(ACTIVITY) Go through the lines below and repeat each one exactly, skipping pictures.

(GIVEN INFORMATION)
╔══

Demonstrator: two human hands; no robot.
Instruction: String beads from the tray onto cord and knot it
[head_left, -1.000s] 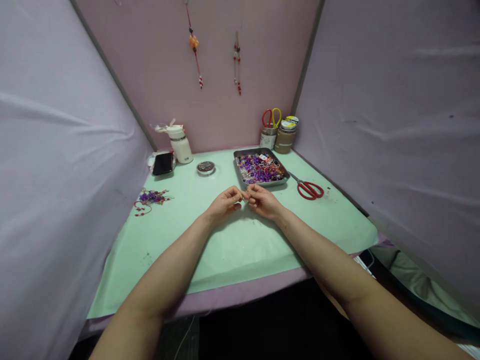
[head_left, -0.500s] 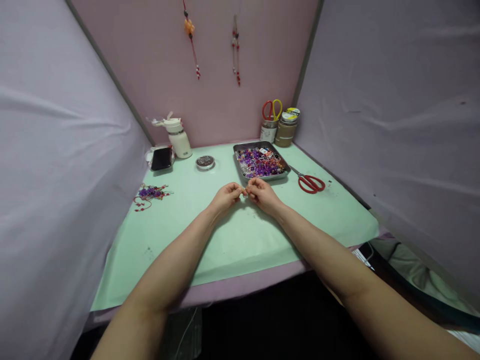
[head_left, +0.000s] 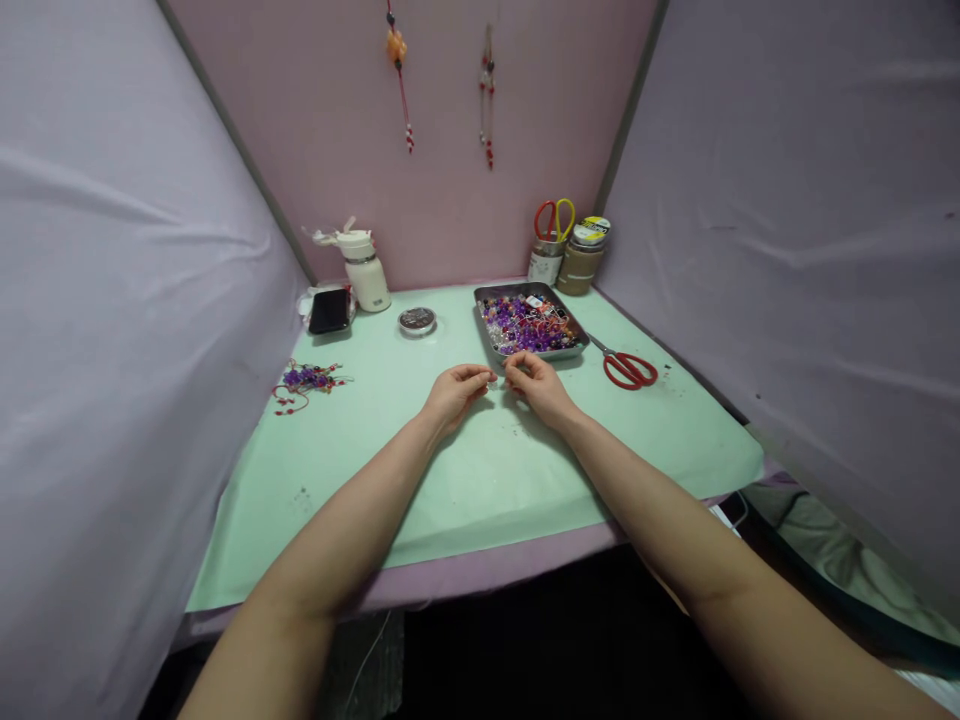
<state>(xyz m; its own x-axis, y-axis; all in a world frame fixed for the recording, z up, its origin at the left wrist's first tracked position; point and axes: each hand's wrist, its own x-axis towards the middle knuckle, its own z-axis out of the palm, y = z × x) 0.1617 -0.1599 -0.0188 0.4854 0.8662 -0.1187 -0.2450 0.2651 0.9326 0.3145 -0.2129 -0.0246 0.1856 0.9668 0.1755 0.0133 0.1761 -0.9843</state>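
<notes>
My left hand (head_left: 456,392) is closed in a pinch above the middle of the table, and something tiny and pale shows at its fingertips, too small to name. Just to its right my right hand (head_left: 541,388) also pinches, fingertips bent together; what they hold, if anything, cannot be made out. A narrow gap separates the two hands. Right behind my right hand lies a metal tray (head_left: 491,345) full of purple, clear, red and dark beads (head_left: 525,322) with reddish cord among them.
Red-handled scissors (head_left: 630,371) lie right of the tray. Behind stand a jar with scissors (head_left: 545,264) and a brown jar (head_left: 581,268). Leftward are a thread spool (head_left: 417,320), a white bottle (head_left: 367,280), a phone (head_left: 330,311) and beaded cords (head_left: 309,378). Beaded strings (head_left: 397,48) hang behind.
My hands, whose fingertips met before, have moved slightly apart, my right hand shifting right. The whole view has shifted a little as the head turned.
</notes>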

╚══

(RESPONSE BOX)
Demonstrator: two human hands; no robot.
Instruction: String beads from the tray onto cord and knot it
[head_left, -1.000s] 
[head_left, -0.500s] 
[head_left, +0.000s] 
<state>(xyz m; its own x-axis, y-axis; all in a world frame fixed for the recording, z up, its origin at the left wrist's first tracked position; point and axes: each hand's wrist, its own x-axis towards the middle knuckle, its own z-axis out of the palm, y = z × x) 0.1617 -0.1599 -0.0188 0.4854 0.8662 -0.1187 -0.2450 0.2651 0.9326 0.3145 -0.2129 -0.0246 0.1856 0.9668 0.1755 0.0133 0.1761 -0.9843</state>
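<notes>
My left hand (head_left: 456,392) is closed in a pinch above the middle of the table, and something tiny and pale shows at its fingertips, too small to name. Just to its right my right hand (head_left: 541,388) also pinches, fingertips bent together; what they hold, if anything, cannot be made out. A narrow gap separates the two hands. Right behind my right hand lies a metal tray (head_left: 491,345) full of purple, clear, red and dark beads (head_left: 525,322) with reddish cord among them.
Red-handled scissors (head_left: 630,371) lie right of the tray. Behind stand a jar with scissors (head_left: 545,264) and a brown jar (head_left: 581,268). Leftward are a thread spool (head_left: 417,320), a white bottle (head_left: 367,280), a phone (head_left: 330,311) and beaded cords (head_left: 309,378). Beaded strings (head_left: 397,48) hang behind.
My hands, whose fingertips met before, have moved slightly apart, my right hand shifting right. The whole view has shifted a little as the head turned.
</notes>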

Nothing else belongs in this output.